_PROBLEM:_ The whole listing should be retyped word for word, apart from the pictures it holds.

Start of GIVEN DATA

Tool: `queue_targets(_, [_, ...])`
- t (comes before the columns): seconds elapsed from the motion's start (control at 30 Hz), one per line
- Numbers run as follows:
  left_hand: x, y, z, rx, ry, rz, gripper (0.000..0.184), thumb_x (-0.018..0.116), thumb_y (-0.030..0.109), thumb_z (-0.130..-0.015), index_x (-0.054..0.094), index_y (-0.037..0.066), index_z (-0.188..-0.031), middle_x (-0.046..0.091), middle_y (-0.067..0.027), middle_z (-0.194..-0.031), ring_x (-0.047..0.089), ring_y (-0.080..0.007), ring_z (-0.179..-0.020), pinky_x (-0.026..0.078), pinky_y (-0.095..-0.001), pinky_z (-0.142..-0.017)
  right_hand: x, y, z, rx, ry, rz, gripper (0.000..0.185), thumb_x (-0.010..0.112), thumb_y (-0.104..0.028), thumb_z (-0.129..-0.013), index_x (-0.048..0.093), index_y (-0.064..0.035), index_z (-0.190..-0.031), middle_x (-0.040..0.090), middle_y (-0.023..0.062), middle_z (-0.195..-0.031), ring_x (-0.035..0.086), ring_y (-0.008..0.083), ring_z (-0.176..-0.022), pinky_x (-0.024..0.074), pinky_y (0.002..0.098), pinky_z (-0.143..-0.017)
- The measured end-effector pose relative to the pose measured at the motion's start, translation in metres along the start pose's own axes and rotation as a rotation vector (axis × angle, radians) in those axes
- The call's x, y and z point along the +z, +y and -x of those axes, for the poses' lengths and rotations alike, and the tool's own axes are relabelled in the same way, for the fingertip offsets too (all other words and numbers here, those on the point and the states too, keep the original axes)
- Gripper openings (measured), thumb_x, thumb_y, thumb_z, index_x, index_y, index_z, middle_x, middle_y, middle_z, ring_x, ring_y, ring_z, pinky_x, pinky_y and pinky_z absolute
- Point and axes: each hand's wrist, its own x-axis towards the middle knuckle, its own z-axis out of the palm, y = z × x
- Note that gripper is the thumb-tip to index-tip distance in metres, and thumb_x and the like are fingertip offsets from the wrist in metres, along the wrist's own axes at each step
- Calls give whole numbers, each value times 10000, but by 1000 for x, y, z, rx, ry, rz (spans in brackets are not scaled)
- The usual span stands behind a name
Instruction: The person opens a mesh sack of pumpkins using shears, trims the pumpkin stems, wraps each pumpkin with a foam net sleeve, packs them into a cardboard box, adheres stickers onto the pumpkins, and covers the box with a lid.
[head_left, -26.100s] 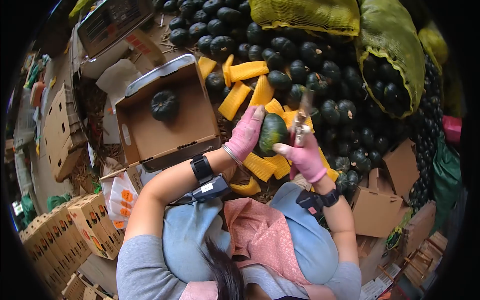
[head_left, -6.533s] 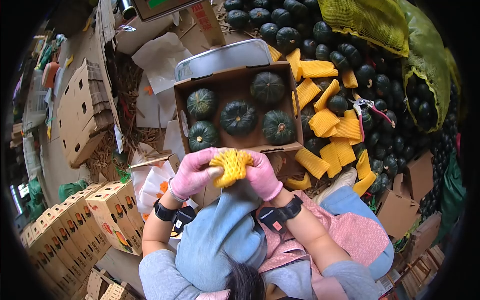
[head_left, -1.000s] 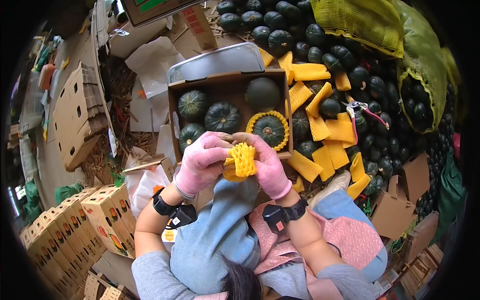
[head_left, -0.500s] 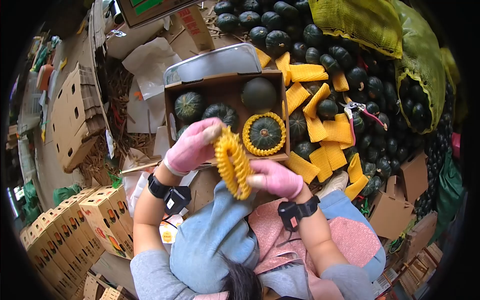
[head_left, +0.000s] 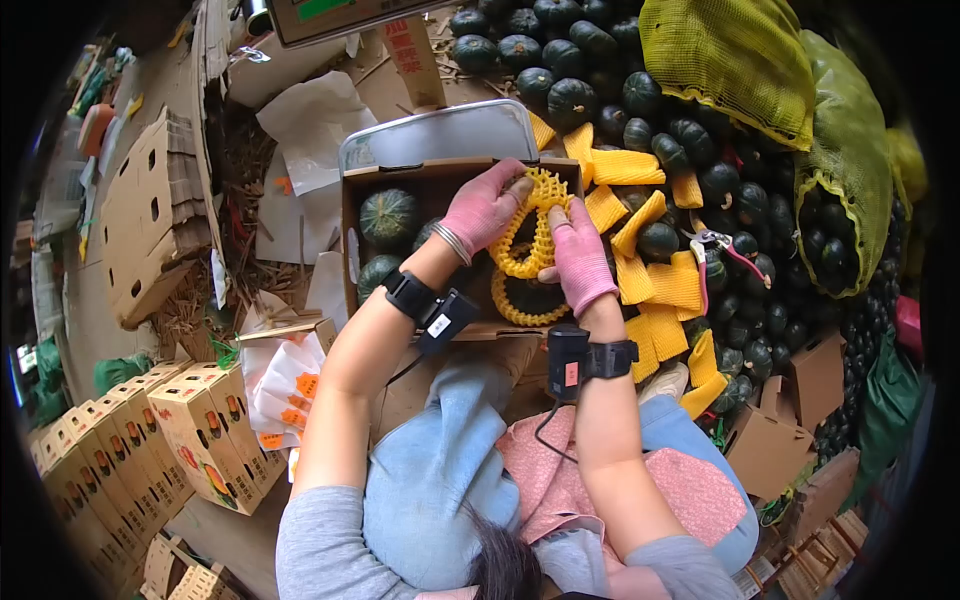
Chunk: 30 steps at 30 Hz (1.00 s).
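Over the right part of an open cardboard box (head_left: 440, 172), my left hand (head_left: 487, 208) and my right hand (head_left: 581, 258), both in pink gloves, grip a ring of yellow foam netting (head_left: 520, 262). The ring is stretched into a loop between them. Below it in the box, a second yellow foam ring (head_left: 520, 312) lies around a dark green pumpkin, largely hidden by the netting. At the left of the box, a green pumpkin (head_left: 388, 218) sits above another one (head_left: 378, 275). My left forearm and hand partly cover the pumpkin in the middle.
Yellow foam sleeves (head_left: 628, 167) lie right of the box, with pink-handled pruners (head_left: 712, 238) on the pumpkin pile (head_left: 690, 140). Yellow-green mesh sacks (head_left: 735, 60) stand at upper right. A scale display (head_left: 345, 12) is at the top, and printed cartons (head_left: 212, 440) stand lower left.
Both hands have moved forward from above the lap to over the box's right side, carrying the foam ring. Earlier, a ring was put around the lower right pumpkin.
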Motion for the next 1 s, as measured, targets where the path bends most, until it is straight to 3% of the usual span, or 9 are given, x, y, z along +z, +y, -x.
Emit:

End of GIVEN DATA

_OUTPUT BELOW:_
Tool: `queue_targets(_, [_, ...])`
- t (comes before the columns): seconds elapsed from the motion's start (control at 30 Hz), one per line
- Numbers run as follows:
  left_hand: x, y, z, rx, ry, rz, gripper (0.000..0.184), thumb_x (-0.018..0.116), thumb_y (-0.030..0.109), thumb_z (-0.130..-0.015), index_x (-0.054..0.094), index_y (-0.037..0.066), index_z (-0.188..-0.031), middle_x (-0.046..0.091), middle_y (-0.067..0.027), middle_z (-0.194..-0.031), ring_x (-0.047..0.089), ring_y (-0.080..0.007), ring_z (-0.179..-0.020), pinky_x (-0.026..0.078), pinky_y (-0.095..-0.001), pinky_z (-0.142..-0.017)
  right_hand: x, y, z, rx, ry, rz, gripper (0.000..0.185), thumb_x (-0.010..0.112), thumb_y (-0.104..0.028), thumb_z (-0.129..-0.013), index_x (-0.048..0.093), index_y (-0.064..0.035), index_z (-0.190..-0.031), middle_x (-0.040..0.090), middle_y (-0.023..0.062), middle_z (-0.195..-0.031), ring_x (-0.035..0.086), ring_y (-0.008..0.083), ring_z (-0.176..-0.022), pinky_x (-0.024..0.074), pinky_y (0.002..0.098), pinky_z (-0.143..-0.017)
- The measured end-effector pose relative to the pose measured at the motion's start, translation in metres along the start pose's own axes and rotation as a rotation vector (axis × angle, radians) in those axes
- The call's x, y and z point along the +z, +y and -x of those axes, for the poses' lengths and rotations alike, and the tool's own axes are relabelled in the same way, for the fingertip offsets too (all other words and numbers here, those on the point and the states too, keep the original axes)
- Gripper openings (measured), thumb_x, thumb_y, thumb_z, index_x, index_y, index_z, middle_x, middle_y, middle_z, ring_x, ring_y, ring_z, pinky_x, pinky_y and pinky_z absolute
- Point and axes: each hand's wrist, its own x-axis towards the middle knuckle, its own z-axis out of the palm, y = z × x
- Note that gripper is the thumb-tip to index-tip distance in metres, and thumb_x and the like are fingertip offsets from the wrist in metres, along the wrist's own axes at each step
- Calls give whole numbers, each value times 10000, but by 1000 for x, y, z, rx, ry, rz (spans in brackets are not scaled)
- The usual span stands behind a name
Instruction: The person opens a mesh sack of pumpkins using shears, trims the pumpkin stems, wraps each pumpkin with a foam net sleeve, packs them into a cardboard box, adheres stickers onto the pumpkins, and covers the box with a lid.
[head_left, -26.100s] 
[head_left, -6.533s] 
[head_left, -1.000s] 
[head_left, -0.500s] 
[head_left, +0.000s] 
Chunk: 30 steps at 30 Hz (1.00 s).
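Over the right part of an open cardboard box (head_left: 440, 172), my left hand (head_left: 487, 208) and my right hand (head_left: 581, 258), both in pink gloves, grip a ring of yellow foam netting (head_left: 520, 262). The ring is stretched into a loop between them. Below it in the box, a second yellow foam ring (head_left: 520, 312) lies around a dark green pumpkin, largely hidden by the netting. At the left of the box, a green pumpkin (head_left: 388, 218) sits above another one (head_left: 378, 275). My left forearm and hand partly cover the pumpkin in the middle.
Yellow foam sleeves (head_left: 628, 167) lie right of the box, with pink-handled pruners (head_left: 712, 238) on the pumpkin pile (head_left: 690, 140). Yellow-green mesh sacks (head_left: 735, 60) stand at upper right. A scale display (head_left: 345, 12) is at the top, and printed cartons (head_left: 212, 440) stand lower left.
Both hands have moved forward from above the lap to over the box's right side, carrying the foam ring. Earlier, a ring was put around the lower right pumpkin.
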Motion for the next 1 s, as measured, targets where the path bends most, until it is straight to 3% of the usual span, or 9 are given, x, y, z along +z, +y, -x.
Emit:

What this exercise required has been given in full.